Aim of the task — For this exercise, reproduce the entries below exactly, but only from the line containing "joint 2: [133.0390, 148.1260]" through the line containing "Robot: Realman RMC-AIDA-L", both included.
..........
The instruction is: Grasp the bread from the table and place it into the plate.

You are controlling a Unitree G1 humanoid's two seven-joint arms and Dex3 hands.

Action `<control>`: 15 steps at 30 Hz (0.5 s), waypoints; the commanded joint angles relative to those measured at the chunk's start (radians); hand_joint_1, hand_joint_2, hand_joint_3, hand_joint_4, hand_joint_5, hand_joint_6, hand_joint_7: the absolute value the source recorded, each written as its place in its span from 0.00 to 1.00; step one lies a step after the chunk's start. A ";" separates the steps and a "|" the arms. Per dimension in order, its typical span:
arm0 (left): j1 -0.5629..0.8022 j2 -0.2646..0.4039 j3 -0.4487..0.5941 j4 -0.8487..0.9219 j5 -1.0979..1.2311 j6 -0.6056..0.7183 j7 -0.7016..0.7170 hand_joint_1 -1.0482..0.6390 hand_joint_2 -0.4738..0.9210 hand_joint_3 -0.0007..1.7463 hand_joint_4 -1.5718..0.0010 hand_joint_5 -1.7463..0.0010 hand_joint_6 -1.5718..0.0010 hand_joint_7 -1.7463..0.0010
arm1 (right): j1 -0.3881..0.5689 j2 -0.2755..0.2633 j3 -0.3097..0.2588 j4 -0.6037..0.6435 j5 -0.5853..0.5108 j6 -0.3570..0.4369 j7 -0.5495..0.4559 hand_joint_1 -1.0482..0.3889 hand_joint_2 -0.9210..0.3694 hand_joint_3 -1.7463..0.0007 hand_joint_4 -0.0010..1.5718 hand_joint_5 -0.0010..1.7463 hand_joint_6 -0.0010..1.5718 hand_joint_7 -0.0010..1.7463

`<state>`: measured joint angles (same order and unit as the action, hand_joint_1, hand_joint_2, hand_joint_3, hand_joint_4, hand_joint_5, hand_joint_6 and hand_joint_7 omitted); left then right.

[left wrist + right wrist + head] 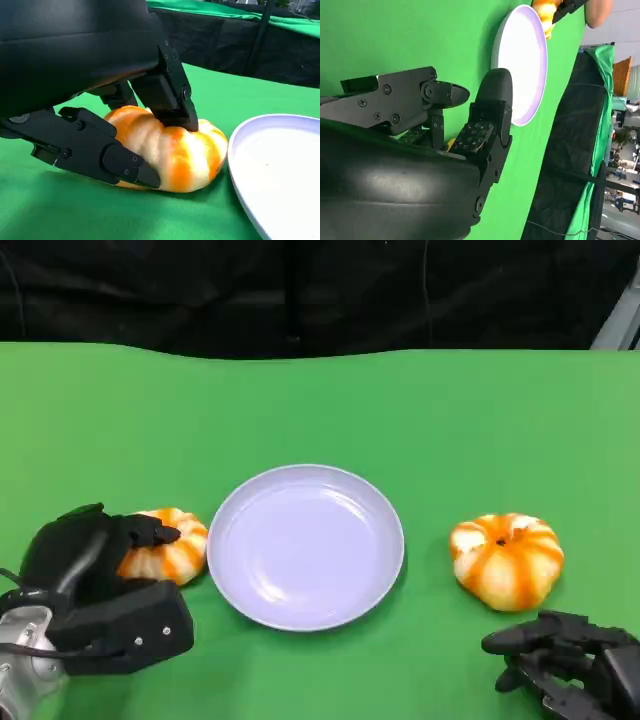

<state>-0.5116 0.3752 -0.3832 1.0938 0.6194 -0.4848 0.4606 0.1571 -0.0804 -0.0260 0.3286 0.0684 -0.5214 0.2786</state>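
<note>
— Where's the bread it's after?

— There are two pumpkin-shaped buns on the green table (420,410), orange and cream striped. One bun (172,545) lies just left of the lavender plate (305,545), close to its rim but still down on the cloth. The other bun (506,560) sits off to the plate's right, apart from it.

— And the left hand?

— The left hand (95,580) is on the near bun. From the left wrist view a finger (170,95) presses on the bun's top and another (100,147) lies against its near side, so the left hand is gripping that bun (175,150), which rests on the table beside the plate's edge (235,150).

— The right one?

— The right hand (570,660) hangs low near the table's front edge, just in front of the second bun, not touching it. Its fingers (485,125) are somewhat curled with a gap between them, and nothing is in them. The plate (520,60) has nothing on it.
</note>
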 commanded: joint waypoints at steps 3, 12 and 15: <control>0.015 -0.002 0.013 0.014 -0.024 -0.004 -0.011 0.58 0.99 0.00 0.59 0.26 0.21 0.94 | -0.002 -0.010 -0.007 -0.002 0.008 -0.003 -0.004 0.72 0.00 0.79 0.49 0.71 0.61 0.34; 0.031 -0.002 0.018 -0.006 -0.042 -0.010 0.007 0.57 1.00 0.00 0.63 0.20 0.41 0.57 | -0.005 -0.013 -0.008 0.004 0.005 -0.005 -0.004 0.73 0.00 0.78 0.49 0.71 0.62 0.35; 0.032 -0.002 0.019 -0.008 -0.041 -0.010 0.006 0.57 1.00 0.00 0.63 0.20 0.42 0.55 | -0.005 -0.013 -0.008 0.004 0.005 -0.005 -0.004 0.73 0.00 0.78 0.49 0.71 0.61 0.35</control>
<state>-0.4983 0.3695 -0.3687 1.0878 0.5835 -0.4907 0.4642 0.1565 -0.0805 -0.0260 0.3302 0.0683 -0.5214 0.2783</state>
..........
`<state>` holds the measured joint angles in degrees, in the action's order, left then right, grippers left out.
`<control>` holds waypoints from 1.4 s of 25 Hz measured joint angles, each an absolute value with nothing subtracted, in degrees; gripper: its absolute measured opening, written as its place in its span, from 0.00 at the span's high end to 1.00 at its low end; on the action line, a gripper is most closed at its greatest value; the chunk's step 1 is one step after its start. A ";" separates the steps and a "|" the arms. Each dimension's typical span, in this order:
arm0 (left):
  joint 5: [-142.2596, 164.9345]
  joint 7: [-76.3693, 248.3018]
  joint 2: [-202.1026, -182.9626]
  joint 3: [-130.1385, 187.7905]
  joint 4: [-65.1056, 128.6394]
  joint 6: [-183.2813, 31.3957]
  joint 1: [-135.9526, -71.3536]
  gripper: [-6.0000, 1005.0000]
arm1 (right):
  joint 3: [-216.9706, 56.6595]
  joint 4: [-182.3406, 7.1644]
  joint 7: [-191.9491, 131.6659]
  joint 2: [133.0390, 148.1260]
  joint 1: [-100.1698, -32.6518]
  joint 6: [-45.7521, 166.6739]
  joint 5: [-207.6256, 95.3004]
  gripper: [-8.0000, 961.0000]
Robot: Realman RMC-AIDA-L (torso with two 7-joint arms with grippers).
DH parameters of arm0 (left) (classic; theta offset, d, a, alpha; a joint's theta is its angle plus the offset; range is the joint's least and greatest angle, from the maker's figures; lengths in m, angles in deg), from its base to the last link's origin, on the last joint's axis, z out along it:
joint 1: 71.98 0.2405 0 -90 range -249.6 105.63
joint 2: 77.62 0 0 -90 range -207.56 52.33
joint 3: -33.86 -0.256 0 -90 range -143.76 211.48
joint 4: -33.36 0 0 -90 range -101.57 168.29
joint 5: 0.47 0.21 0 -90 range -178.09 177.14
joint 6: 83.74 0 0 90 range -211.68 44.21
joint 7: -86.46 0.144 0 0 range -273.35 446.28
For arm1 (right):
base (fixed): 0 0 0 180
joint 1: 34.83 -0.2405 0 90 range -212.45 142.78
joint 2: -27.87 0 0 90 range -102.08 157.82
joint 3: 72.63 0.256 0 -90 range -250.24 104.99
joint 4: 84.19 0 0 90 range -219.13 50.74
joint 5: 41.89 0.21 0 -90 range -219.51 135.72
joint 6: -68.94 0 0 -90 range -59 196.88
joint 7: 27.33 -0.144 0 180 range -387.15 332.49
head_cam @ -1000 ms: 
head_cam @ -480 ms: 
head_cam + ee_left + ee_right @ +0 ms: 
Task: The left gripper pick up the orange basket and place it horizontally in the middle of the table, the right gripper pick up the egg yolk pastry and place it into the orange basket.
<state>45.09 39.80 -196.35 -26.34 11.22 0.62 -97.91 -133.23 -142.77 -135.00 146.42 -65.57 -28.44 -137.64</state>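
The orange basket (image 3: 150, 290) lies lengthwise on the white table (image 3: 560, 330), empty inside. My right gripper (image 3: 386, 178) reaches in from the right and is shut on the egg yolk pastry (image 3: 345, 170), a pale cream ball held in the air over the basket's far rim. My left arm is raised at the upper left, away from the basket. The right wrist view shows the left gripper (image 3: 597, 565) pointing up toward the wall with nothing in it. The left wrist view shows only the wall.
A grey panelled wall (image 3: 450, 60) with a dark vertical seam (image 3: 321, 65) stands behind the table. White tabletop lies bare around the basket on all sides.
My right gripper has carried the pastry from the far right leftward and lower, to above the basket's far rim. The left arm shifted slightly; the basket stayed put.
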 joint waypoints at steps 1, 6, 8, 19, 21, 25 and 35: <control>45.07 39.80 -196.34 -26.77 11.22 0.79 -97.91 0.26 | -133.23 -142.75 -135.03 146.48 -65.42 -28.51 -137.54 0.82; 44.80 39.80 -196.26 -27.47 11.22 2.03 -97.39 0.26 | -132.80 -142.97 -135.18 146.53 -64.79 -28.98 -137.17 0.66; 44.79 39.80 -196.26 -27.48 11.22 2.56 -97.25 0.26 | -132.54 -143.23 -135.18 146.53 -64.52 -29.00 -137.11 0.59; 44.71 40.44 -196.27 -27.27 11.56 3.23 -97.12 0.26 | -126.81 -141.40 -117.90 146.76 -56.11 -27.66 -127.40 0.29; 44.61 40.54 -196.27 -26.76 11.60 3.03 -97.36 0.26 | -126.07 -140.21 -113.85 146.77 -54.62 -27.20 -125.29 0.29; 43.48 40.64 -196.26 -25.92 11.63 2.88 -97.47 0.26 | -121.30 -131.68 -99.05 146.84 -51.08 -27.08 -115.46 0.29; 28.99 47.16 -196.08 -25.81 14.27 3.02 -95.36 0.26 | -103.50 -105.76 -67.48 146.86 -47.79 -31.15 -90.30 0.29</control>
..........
Result —
  joint 2: [133.0390, 148.1260]
  joint 1: [-100.1698, -32.6518]
  joint 6: [-45.7521, 166.6739]
  joint 5: [-207.6256, 95.3004]
  gripper: [-8.0000, 961.0000]
Robot: Realman RMC-AIDA-L (torso with two 7-joint arms with grippers).

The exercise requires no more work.